◆ **Given data**:
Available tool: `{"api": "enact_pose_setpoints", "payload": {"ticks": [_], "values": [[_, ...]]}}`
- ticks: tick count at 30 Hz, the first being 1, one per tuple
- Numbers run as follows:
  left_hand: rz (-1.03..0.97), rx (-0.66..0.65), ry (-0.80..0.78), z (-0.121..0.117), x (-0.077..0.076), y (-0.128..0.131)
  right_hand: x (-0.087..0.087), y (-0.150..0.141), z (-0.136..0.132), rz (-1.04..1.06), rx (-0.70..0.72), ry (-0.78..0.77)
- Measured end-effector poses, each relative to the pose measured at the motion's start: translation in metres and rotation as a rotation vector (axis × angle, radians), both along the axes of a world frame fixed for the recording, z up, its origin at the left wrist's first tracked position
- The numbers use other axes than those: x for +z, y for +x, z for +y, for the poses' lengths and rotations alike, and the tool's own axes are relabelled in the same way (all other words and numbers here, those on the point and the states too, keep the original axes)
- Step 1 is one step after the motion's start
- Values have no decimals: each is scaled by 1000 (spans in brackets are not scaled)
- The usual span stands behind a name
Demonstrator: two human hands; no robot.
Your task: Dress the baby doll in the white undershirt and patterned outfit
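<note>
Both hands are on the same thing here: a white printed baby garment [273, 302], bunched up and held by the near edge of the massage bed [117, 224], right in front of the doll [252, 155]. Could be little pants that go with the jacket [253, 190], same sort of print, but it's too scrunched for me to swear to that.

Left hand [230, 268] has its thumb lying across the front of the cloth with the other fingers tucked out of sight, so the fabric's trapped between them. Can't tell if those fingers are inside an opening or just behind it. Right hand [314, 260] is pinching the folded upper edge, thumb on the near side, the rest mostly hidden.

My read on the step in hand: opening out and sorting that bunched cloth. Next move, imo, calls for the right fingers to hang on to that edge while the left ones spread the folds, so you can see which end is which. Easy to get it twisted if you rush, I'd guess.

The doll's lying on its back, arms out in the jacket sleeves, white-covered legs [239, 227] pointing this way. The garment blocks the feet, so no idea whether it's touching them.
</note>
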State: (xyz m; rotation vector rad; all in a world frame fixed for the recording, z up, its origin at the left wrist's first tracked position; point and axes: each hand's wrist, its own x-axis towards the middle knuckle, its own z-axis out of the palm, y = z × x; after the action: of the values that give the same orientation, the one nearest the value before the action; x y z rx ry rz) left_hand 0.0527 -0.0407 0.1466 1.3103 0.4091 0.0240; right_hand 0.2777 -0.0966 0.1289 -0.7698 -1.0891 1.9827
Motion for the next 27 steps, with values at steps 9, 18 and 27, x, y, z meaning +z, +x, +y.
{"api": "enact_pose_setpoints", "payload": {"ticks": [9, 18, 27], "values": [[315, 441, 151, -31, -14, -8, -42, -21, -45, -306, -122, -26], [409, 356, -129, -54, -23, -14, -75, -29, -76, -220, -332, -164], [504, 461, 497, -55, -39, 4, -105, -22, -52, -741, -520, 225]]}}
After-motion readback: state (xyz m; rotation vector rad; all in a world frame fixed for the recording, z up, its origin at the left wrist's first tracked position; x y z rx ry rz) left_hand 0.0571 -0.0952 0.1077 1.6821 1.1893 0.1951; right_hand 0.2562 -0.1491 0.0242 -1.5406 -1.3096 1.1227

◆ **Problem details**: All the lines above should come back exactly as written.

◆ **Reply to the exercise**:
Available tool: `{"api": "enact_pose_setpoints", "payload": {"ticks": [_], "values": [[_, ...]]}}`
- ticks: tick count at 30 Hz, the first being 1, one per tuple
- Numbers run as follows:
  left_hand: rz (-1.03..0.97), rx (-0.66..0.65), ry (-0.80..0.78), z (-0.121..0.117), x (-0.077..0.076), y (-0.128..0.131)
  right_hand: x (-0.087..0.087), y (-0.150..0.141), z (-0.136..0.132), rz (-1.04..1.06), rx (-0.70..0.72), ry (-0.78..0.77)
- Measured end-effector poses, each relative to the pose measured at the motion's start: translation in metres and rotation as a rotation vector (axis × angle, radians), both along the axes of a world frame fixed for the recording, z up, its origin at the left wrist's first tracked position
- The numbers use other axes than those: x for +z, y for +x, z for +y, for the poses' lengths and rotations alike, and the tool's own axes are relabelled in the same way (all other words and numbers here, those on the point and the states too, keep the original axes)
- Step 1 is one step after the motion's start
- Values have no decimals: each is scaled by 1000 (spans in brackets are not scaled)
- The usual span stands behind a name
Demonstrator: two human hands; no robot.
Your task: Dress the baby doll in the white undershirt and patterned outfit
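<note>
Both hands are on the same thing here: a white printed baby garment [273, 302], bunched up and held by the near edge of the massage bed [117, 224], right in front of the doll [252, 155]. Could be little pants that go with the jacket [253, 190], same sort of print, but it's too scrunched for me to swear to that.

Left hand [230, 268] has its thumb lying across the front of the cloth with the other fingers tucked out of sight, so the fabric's trapped between them. Can't tell if those fingers are inside an opening or just behind it. Right hand [314, 260] is pinching the folded upper edge, thumb on the near side, the rest mostly hidden.

My read on the step in hand: opening out and sorting that bunched cloth. Next move, imo, calls for the right fingers to hang on to that edge while the left ones spread the folds, so you can see which end is which. Easy to get it twisted if you rush, I'd guess.

The doll's lying on its back, arms out in the jacket sleeves, white-covered legs [239, 227] pointing this way. The garment blocks the feet, so no idea whether it's touching them.
</note>
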State: (xyz m; rotation vector rad; all in a world frame fixed for the recording, z up, its origin at the left wrist's first tracked position; point and axes: each hand's wrist, its own x-axis towards the middle knuckle, its own z-axis out of the palm, y = z × x; after the action: of the values that give the same orientation, the one nearest the value before the action; x y z rx ry rz) left_hand 0.0527 -0.0407 0.1466 1.3103 0.4091 0.0240; right_hand 0.2777 -0.0966 0.1289 -0.7698 -1.0891 1.9827
Motion for the next 27 steps, with values at steps 9, 18 and 27, x, y, z meaning +z, +x, +y.
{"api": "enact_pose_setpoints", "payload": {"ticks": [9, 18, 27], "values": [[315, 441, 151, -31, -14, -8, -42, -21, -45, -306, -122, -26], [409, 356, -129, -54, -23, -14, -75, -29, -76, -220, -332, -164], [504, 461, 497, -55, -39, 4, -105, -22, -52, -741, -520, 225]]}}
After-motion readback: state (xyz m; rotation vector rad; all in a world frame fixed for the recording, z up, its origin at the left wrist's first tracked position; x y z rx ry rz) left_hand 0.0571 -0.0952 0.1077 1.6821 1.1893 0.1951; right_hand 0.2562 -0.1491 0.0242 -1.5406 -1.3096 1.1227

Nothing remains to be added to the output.